--- YOUR INSTRUCTIONS ---
Find each line below where the word "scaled" occurs, and copy it.

--- Records excerpted from a collection ---

● ● ●

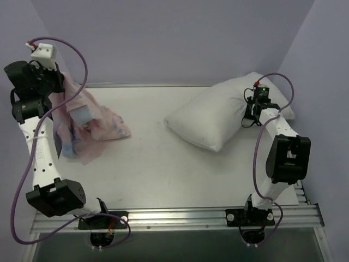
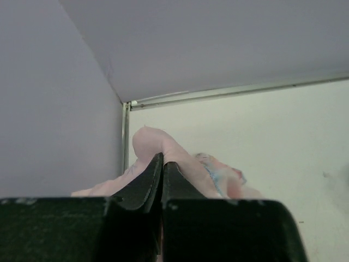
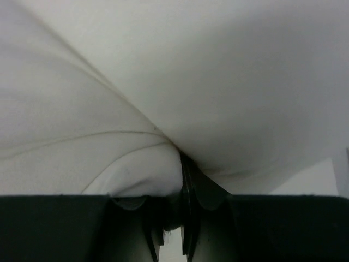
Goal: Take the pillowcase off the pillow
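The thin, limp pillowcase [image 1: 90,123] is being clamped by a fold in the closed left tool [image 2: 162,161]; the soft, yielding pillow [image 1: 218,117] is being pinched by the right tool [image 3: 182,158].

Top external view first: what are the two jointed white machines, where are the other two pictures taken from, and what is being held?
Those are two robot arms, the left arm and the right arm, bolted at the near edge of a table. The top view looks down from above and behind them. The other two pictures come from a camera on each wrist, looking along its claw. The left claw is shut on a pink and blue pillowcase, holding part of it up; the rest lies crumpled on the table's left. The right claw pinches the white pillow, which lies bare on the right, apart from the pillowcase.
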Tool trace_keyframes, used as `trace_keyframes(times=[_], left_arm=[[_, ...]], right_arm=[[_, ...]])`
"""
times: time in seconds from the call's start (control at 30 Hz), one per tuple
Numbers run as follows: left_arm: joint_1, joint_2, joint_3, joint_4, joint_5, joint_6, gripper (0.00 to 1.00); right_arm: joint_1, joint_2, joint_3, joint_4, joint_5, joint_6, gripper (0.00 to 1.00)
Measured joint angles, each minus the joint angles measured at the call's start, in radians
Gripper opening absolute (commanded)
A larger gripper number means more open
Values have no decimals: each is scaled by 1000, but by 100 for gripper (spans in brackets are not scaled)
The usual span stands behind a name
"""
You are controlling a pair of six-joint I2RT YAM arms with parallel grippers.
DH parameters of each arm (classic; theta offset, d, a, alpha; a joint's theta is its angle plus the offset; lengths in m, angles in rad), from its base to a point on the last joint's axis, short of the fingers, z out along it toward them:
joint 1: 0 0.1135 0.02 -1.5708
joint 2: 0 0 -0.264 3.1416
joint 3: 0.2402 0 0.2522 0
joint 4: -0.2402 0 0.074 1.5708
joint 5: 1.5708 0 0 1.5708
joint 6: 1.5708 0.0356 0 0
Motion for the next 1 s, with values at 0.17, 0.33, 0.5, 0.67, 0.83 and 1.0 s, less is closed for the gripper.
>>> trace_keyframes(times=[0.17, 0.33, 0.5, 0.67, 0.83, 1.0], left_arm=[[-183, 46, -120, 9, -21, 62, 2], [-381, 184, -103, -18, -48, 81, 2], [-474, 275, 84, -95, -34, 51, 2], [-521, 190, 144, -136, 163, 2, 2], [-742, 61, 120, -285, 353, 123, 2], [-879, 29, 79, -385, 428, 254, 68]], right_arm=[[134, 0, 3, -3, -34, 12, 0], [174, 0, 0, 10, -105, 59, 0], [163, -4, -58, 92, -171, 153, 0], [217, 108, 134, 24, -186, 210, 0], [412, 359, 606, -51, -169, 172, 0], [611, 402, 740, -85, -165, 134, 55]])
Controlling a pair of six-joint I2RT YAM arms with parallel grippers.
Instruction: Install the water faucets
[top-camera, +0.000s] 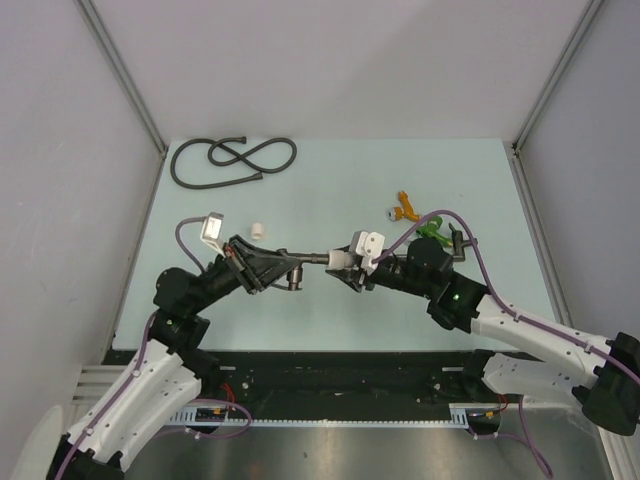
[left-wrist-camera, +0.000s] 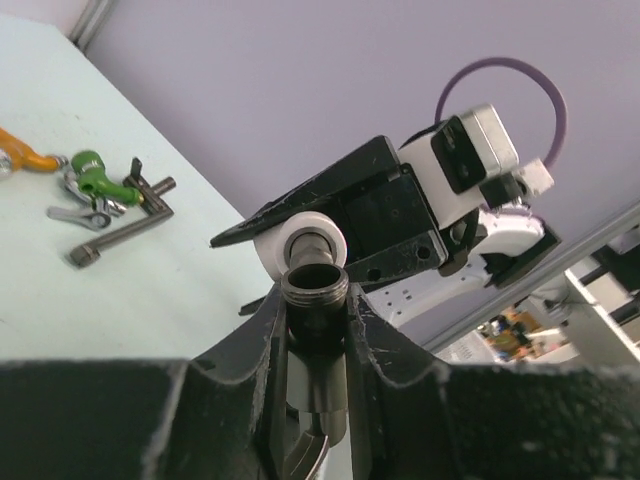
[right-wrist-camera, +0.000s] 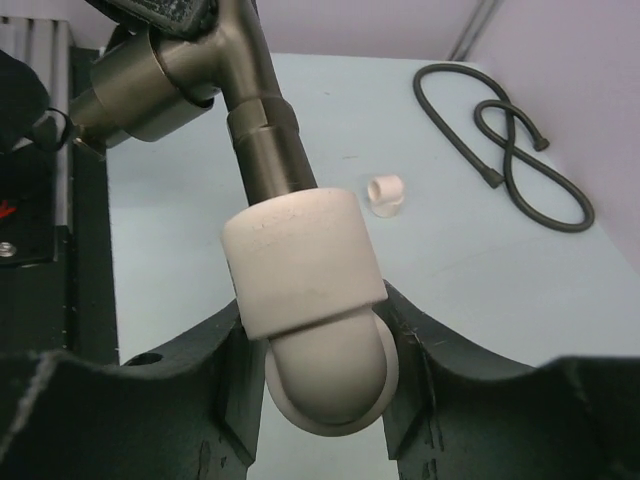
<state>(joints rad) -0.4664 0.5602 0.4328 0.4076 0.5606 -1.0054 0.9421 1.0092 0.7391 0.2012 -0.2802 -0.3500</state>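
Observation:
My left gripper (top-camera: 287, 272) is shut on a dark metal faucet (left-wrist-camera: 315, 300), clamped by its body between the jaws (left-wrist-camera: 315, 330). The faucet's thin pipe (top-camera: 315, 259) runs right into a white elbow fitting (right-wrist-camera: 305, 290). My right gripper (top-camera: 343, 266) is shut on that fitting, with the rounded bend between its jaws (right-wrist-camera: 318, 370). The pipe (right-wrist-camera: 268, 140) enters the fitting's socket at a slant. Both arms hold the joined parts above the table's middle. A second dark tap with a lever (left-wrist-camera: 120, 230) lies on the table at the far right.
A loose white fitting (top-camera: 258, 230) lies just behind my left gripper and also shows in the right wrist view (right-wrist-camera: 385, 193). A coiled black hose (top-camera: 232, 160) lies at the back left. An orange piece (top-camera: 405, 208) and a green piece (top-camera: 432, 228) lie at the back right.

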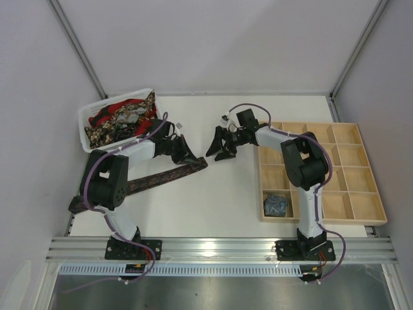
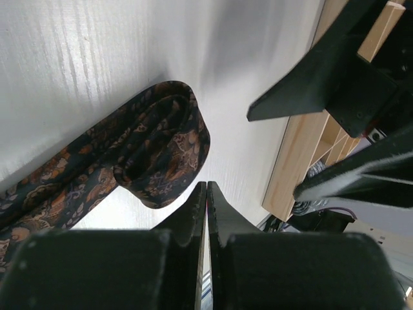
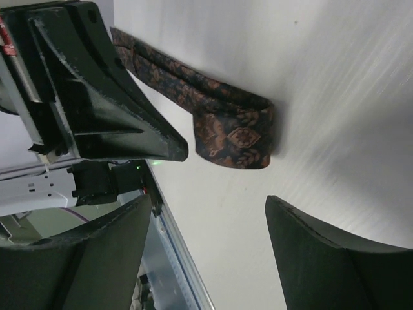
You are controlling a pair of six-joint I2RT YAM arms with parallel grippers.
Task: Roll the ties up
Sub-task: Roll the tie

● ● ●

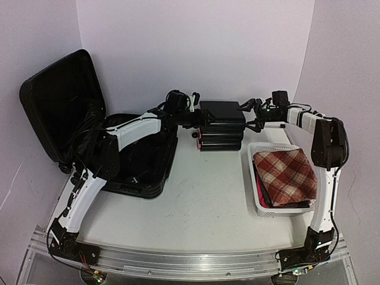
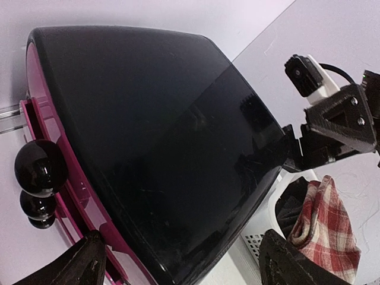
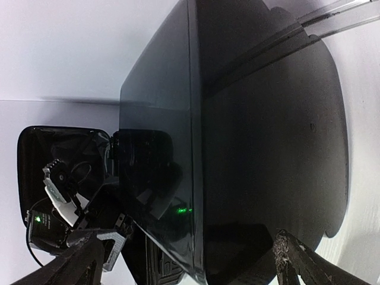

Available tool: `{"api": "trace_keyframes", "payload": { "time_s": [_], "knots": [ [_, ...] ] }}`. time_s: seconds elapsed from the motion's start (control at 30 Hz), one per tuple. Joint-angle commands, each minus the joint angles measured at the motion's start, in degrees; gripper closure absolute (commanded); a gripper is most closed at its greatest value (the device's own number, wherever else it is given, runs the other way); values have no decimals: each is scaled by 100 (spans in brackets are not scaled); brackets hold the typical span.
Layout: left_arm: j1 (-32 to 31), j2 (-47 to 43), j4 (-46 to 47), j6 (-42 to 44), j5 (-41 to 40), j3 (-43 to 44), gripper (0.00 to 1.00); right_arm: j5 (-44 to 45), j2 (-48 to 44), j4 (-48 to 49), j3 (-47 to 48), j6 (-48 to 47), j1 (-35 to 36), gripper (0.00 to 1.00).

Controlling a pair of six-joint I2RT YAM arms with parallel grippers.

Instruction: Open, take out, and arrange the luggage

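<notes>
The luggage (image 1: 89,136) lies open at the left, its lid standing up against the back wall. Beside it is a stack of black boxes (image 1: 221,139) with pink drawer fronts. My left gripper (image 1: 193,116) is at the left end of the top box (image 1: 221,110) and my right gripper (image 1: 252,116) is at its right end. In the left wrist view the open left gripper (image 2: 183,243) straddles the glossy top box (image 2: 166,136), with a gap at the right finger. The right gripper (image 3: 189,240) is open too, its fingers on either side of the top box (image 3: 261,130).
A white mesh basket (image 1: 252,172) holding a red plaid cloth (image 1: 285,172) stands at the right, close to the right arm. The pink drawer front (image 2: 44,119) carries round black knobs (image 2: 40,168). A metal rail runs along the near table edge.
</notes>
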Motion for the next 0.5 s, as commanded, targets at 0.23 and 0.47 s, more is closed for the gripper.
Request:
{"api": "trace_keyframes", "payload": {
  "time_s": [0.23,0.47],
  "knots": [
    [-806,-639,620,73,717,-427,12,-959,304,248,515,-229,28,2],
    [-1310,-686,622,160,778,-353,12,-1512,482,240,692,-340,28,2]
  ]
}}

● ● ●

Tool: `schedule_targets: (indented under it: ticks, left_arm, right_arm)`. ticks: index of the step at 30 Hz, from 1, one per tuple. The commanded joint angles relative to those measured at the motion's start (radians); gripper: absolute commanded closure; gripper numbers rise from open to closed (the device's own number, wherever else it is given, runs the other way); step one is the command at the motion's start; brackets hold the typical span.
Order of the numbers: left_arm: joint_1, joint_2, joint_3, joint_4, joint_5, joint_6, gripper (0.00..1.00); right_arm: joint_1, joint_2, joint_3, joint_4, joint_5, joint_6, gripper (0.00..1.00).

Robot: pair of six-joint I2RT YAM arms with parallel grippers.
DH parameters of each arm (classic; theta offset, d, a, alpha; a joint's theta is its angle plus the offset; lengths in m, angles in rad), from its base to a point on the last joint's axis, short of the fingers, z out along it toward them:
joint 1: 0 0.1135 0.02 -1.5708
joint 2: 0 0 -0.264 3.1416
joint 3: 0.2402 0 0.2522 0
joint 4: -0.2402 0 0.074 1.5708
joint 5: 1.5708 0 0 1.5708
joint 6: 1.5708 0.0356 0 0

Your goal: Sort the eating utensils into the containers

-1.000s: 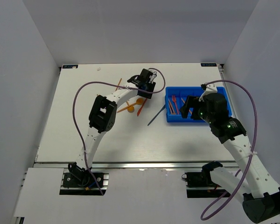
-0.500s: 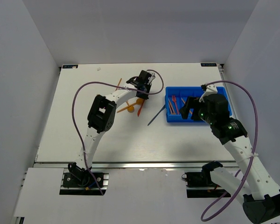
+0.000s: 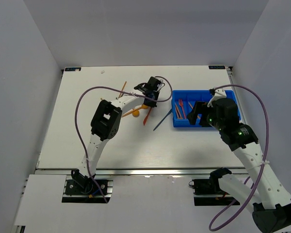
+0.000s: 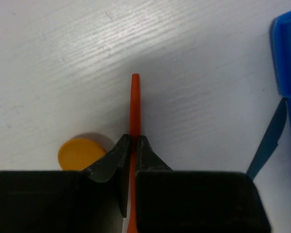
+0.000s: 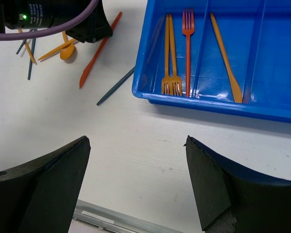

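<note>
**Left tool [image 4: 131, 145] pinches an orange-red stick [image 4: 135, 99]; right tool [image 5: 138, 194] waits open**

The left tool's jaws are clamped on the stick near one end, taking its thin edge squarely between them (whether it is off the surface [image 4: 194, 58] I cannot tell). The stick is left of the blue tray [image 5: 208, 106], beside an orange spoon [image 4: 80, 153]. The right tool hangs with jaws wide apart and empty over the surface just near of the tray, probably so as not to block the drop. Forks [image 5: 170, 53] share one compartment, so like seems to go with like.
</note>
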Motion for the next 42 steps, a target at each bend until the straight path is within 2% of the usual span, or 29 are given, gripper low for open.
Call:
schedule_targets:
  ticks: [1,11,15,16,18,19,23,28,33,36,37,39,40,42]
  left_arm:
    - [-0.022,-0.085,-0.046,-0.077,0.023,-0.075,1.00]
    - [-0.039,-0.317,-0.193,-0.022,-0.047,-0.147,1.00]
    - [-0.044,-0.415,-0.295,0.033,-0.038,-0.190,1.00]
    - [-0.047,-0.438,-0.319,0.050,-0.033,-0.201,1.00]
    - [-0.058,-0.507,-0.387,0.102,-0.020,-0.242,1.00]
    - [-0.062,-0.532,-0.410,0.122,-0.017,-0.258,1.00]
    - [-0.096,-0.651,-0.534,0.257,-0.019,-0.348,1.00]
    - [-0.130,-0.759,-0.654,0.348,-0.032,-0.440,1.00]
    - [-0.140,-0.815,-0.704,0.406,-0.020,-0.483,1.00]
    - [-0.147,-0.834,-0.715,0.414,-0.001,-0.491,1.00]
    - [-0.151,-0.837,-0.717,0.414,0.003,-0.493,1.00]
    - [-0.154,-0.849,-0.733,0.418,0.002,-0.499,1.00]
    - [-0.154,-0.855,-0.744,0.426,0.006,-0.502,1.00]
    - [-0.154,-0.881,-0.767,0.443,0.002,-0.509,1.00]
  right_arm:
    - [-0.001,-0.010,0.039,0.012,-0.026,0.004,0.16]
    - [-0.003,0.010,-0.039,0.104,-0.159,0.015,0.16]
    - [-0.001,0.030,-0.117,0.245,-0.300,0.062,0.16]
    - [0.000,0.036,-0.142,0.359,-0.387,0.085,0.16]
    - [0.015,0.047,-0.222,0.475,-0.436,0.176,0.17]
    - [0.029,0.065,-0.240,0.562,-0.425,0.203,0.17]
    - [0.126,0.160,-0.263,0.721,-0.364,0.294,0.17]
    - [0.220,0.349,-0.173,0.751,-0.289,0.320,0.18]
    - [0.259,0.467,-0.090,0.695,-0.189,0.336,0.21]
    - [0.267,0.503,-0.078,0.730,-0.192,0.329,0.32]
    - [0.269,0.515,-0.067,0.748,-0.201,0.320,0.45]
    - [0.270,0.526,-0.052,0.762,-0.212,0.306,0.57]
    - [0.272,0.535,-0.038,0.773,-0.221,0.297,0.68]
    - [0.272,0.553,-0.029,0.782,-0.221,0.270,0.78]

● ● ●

--- RESULT ---
Values have no decimals: each is scaled by 1000, but by 100 for gripper (spans in brackets are not scaled)
Available tool: `{"api": "trace_keyframes", "payload": { "time_s": [_], "knots": [ [_, ...] ] }}`. time_s: seconds elapsed from the motion's start (control at 30 Hz), one per tuple. Joint-angle commands, each minus the joint angles measured at the motion's start, in degrees; gripper closure absolute (commanded); a gripper is most closed at its greatest value (the device's own number, wherever else it is given, runs the other way); values have no decimals: each is scaled by 100 (spans in brackets are not scaled); brackets hold the typical span.

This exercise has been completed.